=== What you should do ===
Beginning with the opening line, set down each line of the material below exactly, stopping once the line with "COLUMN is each" is done.

* * *

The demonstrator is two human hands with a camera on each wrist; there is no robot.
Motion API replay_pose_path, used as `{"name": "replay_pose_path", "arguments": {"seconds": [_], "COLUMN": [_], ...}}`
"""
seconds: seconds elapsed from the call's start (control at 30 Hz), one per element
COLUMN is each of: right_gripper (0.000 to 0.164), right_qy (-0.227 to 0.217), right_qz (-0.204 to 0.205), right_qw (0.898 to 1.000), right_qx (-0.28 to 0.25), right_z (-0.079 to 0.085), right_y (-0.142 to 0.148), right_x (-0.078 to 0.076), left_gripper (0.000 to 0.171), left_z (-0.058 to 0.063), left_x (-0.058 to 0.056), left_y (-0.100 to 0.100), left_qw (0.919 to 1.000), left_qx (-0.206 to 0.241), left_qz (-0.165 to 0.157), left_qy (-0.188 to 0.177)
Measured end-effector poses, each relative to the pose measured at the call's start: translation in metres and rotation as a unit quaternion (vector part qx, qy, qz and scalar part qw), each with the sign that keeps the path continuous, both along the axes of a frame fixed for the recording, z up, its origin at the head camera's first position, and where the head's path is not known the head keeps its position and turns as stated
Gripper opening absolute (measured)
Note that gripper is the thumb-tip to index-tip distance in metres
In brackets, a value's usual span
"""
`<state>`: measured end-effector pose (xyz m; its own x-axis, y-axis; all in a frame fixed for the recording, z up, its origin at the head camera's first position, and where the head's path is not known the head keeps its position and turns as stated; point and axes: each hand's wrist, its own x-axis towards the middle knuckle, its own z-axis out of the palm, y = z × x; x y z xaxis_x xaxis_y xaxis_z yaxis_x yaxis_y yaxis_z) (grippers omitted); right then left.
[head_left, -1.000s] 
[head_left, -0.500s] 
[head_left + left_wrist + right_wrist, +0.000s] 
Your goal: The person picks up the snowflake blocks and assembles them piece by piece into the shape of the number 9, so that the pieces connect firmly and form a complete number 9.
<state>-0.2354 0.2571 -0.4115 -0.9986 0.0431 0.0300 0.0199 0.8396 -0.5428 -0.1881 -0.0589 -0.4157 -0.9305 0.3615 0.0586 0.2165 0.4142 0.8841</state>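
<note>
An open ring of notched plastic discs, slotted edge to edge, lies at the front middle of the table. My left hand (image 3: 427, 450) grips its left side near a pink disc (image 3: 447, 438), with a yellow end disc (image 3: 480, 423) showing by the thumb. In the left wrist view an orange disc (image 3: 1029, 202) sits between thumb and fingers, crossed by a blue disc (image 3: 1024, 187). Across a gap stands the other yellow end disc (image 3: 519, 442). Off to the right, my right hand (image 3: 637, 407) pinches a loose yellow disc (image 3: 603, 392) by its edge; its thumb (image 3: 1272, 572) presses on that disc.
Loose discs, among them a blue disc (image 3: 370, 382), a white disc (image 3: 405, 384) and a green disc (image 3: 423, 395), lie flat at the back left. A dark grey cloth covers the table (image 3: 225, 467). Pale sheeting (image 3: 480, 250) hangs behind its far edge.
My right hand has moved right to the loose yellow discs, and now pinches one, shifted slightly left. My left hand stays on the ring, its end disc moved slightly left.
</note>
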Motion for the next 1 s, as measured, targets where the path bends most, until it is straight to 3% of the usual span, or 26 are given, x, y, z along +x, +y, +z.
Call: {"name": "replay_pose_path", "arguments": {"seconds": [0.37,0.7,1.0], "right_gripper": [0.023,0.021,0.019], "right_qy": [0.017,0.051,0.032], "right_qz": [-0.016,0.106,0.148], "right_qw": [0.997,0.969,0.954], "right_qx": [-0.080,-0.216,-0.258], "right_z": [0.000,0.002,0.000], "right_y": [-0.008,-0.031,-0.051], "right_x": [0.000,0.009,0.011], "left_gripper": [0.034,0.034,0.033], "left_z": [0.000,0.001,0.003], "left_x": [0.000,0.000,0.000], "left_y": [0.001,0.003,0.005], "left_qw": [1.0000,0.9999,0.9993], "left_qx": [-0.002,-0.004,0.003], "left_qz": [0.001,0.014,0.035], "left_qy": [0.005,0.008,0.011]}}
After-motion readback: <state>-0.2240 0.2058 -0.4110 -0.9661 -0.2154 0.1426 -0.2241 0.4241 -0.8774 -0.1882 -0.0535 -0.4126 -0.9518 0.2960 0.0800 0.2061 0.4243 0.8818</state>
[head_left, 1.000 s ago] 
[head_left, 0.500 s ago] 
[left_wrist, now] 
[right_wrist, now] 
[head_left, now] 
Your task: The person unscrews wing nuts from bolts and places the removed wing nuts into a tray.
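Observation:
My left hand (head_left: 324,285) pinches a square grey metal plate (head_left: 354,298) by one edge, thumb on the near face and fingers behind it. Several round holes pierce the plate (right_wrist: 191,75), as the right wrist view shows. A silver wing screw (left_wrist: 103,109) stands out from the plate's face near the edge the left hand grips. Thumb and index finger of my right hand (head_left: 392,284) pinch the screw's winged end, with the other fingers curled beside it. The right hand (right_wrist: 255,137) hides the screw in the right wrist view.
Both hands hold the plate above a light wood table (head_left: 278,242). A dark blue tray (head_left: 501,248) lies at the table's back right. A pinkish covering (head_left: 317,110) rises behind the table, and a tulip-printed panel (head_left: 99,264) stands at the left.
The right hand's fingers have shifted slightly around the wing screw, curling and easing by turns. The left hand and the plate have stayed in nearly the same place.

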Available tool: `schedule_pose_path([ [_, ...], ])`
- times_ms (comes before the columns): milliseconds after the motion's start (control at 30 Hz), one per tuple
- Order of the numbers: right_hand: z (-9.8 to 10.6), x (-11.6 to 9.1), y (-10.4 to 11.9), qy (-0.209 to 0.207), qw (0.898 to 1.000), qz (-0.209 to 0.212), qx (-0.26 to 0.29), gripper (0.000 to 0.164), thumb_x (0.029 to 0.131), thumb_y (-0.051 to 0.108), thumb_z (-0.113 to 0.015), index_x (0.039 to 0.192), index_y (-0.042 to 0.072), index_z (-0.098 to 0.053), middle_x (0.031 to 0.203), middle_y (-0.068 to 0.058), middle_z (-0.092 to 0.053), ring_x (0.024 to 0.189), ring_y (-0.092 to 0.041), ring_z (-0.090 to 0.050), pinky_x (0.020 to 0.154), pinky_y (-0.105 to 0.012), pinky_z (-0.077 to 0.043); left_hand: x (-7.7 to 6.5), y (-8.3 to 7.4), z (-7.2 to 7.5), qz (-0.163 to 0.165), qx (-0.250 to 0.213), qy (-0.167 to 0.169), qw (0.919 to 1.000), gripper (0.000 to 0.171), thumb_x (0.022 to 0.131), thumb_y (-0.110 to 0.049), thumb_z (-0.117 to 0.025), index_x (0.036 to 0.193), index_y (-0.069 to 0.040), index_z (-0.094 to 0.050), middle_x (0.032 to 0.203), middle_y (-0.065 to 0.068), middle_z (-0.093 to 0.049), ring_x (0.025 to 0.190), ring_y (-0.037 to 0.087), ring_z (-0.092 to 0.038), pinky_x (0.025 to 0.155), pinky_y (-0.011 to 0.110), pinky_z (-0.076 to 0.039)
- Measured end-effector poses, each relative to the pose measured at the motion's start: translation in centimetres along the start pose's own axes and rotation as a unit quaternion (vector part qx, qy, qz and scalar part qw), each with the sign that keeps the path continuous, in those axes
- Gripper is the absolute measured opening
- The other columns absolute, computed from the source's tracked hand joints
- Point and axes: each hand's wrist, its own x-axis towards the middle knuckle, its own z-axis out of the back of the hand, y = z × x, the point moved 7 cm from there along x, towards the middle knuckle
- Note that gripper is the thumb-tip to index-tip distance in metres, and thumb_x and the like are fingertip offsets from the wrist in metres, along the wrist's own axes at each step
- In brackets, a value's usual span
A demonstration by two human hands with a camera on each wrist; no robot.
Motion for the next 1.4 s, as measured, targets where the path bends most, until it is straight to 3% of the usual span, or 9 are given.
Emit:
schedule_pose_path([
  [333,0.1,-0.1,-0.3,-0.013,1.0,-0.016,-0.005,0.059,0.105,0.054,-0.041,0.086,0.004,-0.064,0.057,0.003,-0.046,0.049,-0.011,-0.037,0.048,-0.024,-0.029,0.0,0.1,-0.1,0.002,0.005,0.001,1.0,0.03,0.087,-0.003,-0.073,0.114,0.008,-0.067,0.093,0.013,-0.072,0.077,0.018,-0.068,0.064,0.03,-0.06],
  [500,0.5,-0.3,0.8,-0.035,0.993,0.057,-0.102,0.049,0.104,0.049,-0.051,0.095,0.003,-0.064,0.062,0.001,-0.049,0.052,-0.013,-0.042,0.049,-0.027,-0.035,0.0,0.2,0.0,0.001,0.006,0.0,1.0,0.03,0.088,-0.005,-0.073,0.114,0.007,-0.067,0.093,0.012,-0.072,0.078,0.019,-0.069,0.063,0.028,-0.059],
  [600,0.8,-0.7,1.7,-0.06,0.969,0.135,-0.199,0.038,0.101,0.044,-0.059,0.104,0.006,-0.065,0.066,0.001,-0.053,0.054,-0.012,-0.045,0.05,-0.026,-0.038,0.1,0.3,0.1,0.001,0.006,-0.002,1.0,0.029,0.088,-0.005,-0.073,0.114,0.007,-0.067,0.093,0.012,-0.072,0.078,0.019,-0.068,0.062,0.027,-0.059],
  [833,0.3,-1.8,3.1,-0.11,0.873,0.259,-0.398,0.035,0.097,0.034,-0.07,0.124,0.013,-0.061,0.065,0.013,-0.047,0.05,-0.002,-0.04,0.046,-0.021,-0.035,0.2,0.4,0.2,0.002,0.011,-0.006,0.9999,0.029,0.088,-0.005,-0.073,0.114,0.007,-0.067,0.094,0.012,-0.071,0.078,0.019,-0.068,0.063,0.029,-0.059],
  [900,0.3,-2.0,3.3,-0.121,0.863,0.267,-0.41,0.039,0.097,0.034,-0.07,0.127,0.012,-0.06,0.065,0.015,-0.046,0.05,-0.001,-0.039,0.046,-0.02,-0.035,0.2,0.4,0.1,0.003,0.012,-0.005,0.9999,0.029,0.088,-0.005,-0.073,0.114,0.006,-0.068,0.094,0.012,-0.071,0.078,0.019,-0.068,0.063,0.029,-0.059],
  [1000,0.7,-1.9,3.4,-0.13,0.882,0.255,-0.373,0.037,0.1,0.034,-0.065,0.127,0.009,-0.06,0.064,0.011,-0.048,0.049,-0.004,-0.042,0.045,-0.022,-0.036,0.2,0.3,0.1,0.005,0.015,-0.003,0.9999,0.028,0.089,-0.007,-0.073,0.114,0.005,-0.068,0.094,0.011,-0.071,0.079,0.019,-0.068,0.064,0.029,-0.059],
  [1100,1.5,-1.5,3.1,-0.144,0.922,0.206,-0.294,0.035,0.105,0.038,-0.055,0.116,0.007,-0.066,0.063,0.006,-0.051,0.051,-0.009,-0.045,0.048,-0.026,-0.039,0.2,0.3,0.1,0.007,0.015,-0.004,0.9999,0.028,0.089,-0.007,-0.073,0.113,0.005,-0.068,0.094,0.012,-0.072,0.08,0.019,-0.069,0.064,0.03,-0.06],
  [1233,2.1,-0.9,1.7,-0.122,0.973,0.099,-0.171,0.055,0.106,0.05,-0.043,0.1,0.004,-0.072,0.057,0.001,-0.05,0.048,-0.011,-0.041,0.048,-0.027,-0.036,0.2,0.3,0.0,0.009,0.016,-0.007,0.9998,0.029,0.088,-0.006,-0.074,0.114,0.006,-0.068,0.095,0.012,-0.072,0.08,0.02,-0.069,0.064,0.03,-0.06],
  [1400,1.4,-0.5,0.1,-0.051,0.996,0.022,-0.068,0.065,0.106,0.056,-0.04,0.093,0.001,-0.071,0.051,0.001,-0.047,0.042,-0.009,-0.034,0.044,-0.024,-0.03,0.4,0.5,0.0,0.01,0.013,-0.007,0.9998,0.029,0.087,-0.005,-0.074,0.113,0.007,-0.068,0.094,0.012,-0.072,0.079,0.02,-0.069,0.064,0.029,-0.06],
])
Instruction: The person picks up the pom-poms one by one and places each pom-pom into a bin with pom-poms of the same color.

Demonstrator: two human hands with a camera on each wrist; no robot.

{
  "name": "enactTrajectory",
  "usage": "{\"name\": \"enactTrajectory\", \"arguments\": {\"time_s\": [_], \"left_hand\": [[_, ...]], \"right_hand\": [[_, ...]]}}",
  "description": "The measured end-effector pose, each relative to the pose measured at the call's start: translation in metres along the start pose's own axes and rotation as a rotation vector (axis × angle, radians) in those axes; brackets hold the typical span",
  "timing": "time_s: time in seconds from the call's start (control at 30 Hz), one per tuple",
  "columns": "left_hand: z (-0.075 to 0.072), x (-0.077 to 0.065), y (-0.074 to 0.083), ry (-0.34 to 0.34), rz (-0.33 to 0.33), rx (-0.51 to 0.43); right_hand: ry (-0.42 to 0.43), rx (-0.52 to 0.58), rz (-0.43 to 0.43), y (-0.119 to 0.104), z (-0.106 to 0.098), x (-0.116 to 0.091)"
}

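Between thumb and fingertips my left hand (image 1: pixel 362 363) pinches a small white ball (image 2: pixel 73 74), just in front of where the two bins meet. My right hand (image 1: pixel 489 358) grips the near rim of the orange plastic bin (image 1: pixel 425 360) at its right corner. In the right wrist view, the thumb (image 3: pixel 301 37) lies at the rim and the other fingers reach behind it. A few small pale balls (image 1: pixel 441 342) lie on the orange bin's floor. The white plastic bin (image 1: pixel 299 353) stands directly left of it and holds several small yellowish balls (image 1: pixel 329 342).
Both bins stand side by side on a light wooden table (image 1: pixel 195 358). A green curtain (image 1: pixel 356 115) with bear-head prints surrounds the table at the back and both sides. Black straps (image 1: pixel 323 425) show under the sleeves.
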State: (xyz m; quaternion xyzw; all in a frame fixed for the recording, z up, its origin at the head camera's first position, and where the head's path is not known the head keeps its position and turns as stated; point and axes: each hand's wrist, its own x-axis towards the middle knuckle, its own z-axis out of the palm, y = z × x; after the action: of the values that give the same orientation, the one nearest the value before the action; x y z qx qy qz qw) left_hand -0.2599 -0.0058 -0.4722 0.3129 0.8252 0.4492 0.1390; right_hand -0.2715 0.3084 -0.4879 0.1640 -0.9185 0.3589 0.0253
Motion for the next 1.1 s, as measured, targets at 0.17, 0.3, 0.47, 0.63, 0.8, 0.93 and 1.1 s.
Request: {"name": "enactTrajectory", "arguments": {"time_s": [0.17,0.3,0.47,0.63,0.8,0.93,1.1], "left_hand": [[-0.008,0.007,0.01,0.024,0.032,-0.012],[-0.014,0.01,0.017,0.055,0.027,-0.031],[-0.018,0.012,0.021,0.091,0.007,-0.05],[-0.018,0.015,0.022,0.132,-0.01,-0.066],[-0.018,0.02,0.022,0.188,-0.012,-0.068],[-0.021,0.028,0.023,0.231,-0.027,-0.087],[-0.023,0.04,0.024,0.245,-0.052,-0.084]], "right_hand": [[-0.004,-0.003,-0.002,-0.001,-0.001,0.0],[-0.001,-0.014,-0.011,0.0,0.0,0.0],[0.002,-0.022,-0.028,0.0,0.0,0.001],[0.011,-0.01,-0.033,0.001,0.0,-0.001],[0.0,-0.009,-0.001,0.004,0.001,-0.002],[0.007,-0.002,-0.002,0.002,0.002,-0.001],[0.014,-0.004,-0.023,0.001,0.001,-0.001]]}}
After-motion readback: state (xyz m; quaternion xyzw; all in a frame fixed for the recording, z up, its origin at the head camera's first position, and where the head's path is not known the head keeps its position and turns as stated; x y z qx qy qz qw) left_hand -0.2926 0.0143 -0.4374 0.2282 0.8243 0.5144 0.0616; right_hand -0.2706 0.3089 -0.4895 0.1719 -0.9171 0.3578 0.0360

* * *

=== Solution to the problem ===
The demonstrator is two human hands with a camera on each wrist; there is no robot.
Motion API replay_pose_path, used as `{"name": "replay_pose_path", "arguments": {"seconds": [_], "COLUMN": [_], ...}}`
"""
seconds: seconds elapsed from the call's start (control at 30 Hz), one per element
COLUMN is each of: right_gripper (0.000 to 0.164), right_qy (-0.227 to 0.217), right_qz (-0.204 to 0.205), right_qw (0.898 to 1.000), right_qx (-0.28 to 0.25), right_z (-0.079 to 0.085), right_y (-0.142 to 0.148), right_x (-0.078 to 0.076), left_gripper (0.000 to 0.171), left_z (-0.058 to 0.063), left_x (-0.058 to 0.056), left_y (-0.100 to 0.100), left_qw (0.919 to 1.000), left_qx (-0.206 to 0.241), left_qz (-0.165 to 0.157), left_qy (-0.188 to 0.177)

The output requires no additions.